Mei rose as well, her movements fluid and graceful as always. She had been sitting lightly on the edge of Kakashi’s hospital bed, her presence easy but commanding. With a nod to Gaara and a glance toward the others, she murmured, “I agree. We’ve said what needed saying. It’s time to go.”
As the Kage began to gather themselves, Kakashi’s voice cut gently through the movement. “Wait.”
They paused. Mei looked back over her shoulder.
Kakashi shifted slightly against his pillow. “What about the Chūnin Exams?” he asked. “With everything that happened… will the genins have to retake them?”
Mei’s smile returned, soft but sly. “You don’t have any genins, Kakashi.”
He blinked, confused for a second.
She clarified, her voice touched with pride. “Only chūnin. All of them. We discussed it last night, the four of us.
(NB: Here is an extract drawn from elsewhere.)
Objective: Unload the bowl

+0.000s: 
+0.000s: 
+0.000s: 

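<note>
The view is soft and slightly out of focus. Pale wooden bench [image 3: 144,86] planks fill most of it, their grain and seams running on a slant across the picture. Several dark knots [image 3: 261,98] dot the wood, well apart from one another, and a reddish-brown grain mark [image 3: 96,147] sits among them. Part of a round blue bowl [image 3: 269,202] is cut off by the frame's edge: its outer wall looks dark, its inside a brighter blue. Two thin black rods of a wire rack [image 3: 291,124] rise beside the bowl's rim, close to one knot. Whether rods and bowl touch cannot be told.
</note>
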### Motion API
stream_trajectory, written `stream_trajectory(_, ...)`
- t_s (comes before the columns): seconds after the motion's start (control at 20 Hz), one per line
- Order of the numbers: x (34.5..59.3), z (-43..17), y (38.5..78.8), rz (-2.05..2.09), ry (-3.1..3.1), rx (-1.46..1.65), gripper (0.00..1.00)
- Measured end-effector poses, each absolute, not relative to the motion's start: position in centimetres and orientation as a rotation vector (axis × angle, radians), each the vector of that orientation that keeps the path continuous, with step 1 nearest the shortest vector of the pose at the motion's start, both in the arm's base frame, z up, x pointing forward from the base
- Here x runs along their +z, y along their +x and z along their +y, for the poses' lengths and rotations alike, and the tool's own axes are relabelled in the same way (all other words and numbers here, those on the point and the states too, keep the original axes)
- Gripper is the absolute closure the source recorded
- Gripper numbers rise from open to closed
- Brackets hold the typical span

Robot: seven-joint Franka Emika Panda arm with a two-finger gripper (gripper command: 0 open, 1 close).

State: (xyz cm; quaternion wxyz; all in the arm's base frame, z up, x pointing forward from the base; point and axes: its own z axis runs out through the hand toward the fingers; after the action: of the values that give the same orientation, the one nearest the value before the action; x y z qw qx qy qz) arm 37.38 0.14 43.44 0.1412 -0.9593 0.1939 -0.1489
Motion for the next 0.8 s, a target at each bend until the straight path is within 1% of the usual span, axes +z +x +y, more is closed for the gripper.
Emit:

After what they went through… the way they handled the attack… every Konoha genins demonstrated the strength, skill, and judgment of a full-fledged chūnin. Unless you disagree?”
Kakashi’s lips twitched, the barest hint of a smile breaking through the exhaustion. He gave a slow shake of his head.
“No,” he said quietly. “I don’t disagree.”
There was something warm in his voice, quiet pride, clear and steady.
Naruto, standing just behind him, broke into a wide grin, practically beaming. “You better believe it!”
Kakashi didn’t look at him but his eyes crinkled with his smile.